WORK REQUIRED: Reproduce only what lies between the first line of the material below and the line containing "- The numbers", with both of those lines included and every line kept exact.

INPUT DATA:
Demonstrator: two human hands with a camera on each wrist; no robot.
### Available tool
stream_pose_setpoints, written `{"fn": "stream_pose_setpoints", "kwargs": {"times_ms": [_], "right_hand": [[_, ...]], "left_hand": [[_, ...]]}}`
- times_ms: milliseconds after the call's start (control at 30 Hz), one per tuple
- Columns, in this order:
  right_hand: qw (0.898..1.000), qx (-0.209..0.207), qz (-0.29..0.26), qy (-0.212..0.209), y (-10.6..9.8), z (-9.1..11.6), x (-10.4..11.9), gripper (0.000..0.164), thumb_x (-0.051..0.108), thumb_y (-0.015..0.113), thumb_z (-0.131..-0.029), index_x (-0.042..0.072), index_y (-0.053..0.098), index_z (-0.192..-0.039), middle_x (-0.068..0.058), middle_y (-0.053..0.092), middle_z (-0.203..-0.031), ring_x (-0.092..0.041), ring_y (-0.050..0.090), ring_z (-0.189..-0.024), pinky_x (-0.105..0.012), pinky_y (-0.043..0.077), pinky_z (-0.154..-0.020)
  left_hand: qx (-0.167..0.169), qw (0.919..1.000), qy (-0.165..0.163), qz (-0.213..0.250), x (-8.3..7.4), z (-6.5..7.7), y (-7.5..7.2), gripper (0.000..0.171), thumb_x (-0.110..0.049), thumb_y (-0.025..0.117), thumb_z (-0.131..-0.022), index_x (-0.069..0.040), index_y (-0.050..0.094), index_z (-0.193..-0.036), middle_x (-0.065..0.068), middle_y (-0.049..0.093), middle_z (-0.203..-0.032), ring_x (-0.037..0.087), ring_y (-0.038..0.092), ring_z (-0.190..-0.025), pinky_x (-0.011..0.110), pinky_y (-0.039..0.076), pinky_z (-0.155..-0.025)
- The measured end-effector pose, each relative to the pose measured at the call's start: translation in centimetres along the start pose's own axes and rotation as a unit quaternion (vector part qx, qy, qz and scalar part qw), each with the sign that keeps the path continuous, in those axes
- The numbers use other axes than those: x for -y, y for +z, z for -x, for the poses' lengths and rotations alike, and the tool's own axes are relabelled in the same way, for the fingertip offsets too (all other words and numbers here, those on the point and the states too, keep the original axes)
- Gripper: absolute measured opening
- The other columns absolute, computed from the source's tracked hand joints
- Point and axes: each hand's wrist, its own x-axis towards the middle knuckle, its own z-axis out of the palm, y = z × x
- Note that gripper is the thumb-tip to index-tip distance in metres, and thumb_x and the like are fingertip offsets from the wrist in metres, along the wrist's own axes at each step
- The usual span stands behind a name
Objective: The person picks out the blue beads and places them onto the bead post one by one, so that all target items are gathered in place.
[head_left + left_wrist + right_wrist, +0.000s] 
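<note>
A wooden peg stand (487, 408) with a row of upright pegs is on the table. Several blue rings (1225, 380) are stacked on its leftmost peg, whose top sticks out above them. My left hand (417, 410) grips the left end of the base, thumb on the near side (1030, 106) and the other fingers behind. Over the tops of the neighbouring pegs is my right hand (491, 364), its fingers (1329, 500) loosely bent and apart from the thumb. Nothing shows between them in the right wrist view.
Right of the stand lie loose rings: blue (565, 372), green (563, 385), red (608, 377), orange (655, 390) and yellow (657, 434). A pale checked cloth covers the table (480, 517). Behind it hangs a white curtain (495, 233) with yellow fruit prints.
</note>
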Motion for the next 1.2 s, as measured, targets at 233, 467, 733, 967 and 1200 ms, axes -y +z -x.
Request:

EXPECTED OUTPUT:
Demonstrator: two human hands with a camera on each wrist; no robot.
### Available tool
stream_pose_setpoints, written `{"fn": "stream_pose_setpoints", "kwargs": {"times_ms": [_], "right_hand": [[_, ...]], "left_hand": [[_, ...]]}}`
- times_ms: milliseconds after the call's start (control at 30 Hz), one per tuple
- Columns, in this order:
  right_hand: qw (0.898..1.000), qx (-0.209..0.207), qz (-0.29..0.26), qy (-0.212..0.209), y (-10.6..9.8), z (-9.1..11.6), x (-10.4..11.9), gripper (0.000..0.164), thumb_x (-0.051..0.108), thumb_y (-0.015..0.113), thumb_z (-0.131..-0.029), index_x (-0.042..0.072), index_y (-0.053..0.098), index_z (-0.192..-0.039), middle_x (-0.068..0.058), middle_y (-0.053..0.092), middle_z (-0.203..-0.031), ring_x (-0.092..0.041), ring_y (-0.050..0.090), ring_z (-0.189..-0.024), pinky_x (-0.105..0.012), pinky_y (-0.043..0.077), pinky_z (-0.154..-0.020)
  left_hand: qx (-0.167..0.169), qw (0.919..1.000), qy (-0.165..0.163), qz (-0.213..0.250), x (-8.3..7.4), z (-6.5..7.7), y (-7.5..7.2), gripper (0.000..0.171), thumb_x (-0.110..0.049), thumb_y (-0.025..0.117), thumb_z (-0.131..-0.022), index_x (-0.069..0.040), index_y (-0.050..0.094), index_z (-0.193..-0.036), middle_x (-0.065..0.068), middle_y (-0.049..0.093), middle_z (-0.203..-0.032), ring_x (-0.037..0.087), ring_y (-0.038..0.092), ring_z (-0.190..-0.025), pinky_x (-0.011..0.110), pinky_y (-0.039..0.076), pinky_z (-0.155..-0.025)
- The measured end-effector pose, each relative to the pose measured at the call's start: translation in centimetres along the start pose's own axes and rotation as a unit quaternion (vector part qx, qy, qz and scalar part qw), each with the sign that keeps the path continuous, in those axes
- The numbers use other axes than those: x for -y, y for +z, z for -x, for the poses' lengths and rotations alike, and the tool's own axes are relabelled in the same way, for the fingertip offsets too (all other words and numbers here, those on the point and the states too, keep the original axes)

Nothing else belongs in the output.